The Iraqi Parliament’s pro-forma vote came a day after President Saddam Hussein had asked it to take the action. In his message to Parliament, he said the hostage-taking was justified because it has “deterred war.” Hussein also boasted that Iraq has now completed its war preparations in the event that recently initiated diplomatic overtures between Washington and Baghdad prove to be fruitless and the international military alliance now deployed in the Persian Gulf launches an offensive against Iraq.

After more than an hour of speech-making, the 250 members of the National Assembly voted overwhelmingly by a show of hands to formally ratify Hussein’s decision to release the hostages. There were 15 votes in opposition, which did not surprise diplomatic observers here.

One member of Parliament urged that British and American hostages be excluded from Hussein’s new policy, saying that those countries “do not deserve” to have their citizens released because of their strong anti-Iraq policies.
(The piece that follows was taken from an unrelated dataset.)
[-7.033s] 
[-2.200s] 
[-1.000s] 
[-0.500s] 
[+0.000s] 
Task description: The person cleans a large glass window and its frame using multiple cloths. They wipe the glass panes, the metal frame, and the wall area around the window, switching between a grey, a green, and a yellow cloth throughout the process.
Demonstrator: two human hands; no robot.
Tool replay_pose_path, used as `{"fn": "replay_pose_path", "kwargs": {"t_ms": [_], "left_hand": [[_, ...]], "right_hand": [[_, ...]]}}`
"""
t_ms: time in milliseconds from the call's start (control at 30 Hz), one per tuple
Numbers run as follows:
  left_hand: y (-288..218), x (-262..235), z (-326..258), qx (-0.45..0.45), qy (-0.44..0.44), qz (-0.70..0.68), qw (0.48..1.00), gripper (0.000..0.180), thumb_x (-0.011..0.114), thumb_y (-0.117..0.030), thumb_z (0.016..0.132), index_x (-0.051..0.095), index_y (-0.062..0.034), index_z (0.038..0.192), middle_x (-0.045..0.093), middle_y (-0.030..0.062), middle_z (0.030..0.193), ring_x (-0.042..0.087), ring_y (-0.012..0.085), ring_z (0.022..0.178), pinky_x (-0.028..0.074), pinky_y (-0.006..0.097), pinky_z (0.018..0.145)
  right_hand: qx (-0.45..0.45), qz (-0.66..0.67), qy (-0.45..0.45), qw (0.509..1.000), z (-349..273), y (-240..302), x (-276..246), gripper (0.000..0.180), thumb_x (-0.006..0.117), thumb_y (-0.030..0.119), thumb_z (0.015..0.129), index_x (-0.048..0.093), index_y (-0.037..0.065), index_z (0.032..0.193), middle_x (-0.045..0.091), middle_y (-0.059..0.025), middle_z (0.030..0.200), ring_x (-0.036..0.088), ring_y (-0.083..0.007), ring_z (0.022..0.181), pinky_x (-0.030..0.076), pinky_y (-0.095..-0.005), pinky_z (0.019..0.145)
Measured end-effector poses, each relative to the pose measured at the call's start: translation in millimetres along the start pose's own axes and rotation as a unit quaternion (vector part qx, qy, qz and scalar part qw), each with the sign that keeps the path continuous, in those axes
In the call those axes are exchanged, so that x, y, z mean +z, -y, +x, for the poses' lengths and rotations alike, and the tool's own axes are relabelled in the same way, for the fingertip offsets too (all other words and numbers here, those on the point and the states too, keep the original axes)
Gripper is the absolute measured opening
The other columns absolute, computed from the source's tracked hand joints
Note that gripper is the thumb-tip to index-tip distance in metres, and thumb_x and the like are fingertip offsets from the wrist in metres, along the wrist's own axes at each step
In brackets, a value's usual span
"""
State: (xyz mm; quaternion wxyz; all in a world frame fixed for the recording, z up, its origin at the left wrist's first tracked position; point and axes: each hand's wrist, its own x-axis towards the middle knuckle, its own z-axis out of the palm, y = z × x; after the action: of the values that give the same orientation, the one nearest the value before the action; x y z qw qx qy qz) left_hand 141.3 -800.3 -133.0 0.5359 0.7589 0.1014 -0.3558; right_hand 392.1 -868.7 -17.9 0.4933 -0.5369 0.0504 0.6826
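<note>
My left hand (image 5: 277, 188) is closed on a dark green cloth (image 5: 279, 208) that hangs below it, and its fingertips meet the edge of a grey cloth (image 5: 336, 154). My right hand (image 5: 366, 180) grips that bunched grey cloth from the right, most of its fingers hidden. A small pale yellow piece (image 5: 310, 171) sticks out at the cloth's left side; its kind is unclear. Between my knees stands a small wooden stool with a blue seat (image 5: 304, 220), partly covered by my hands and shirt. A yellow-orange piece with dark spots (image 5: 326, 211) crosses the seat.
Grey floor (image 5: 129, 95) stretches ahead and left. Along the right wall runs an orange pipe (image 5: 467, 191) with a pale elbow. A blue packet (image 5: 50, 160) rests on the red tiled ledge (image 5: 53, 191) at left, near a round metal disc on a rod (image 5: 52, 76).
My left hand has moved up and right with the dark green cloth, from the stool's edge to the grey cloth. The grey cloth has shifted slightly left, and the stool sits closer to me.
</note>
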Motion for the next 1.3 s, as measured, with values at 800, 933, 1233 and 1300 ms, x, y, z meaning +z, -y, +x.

She said the United States and Britain were behind the United Nations-imposed sanctions that, she said, have caused starvation of Iraqi children.

Another assembly member suggested that the release of hostages be delayed until after Jan. 15--the deadline set by a U.N. Security Council resolution authorizing military action against Baghdad if Iraq does not pull out of Kuwait by then.

Iraqi Foreign Minister Tarik Aziz is expected in Washington later this month, at President Bush’s invitation, to discuss the Persian Gulf crisis. And Secretary of State James A. Baker III is expected to visit Baghdad sometime after Aziz’s visit to Washington and before the Jan. 15 U.N. deadline.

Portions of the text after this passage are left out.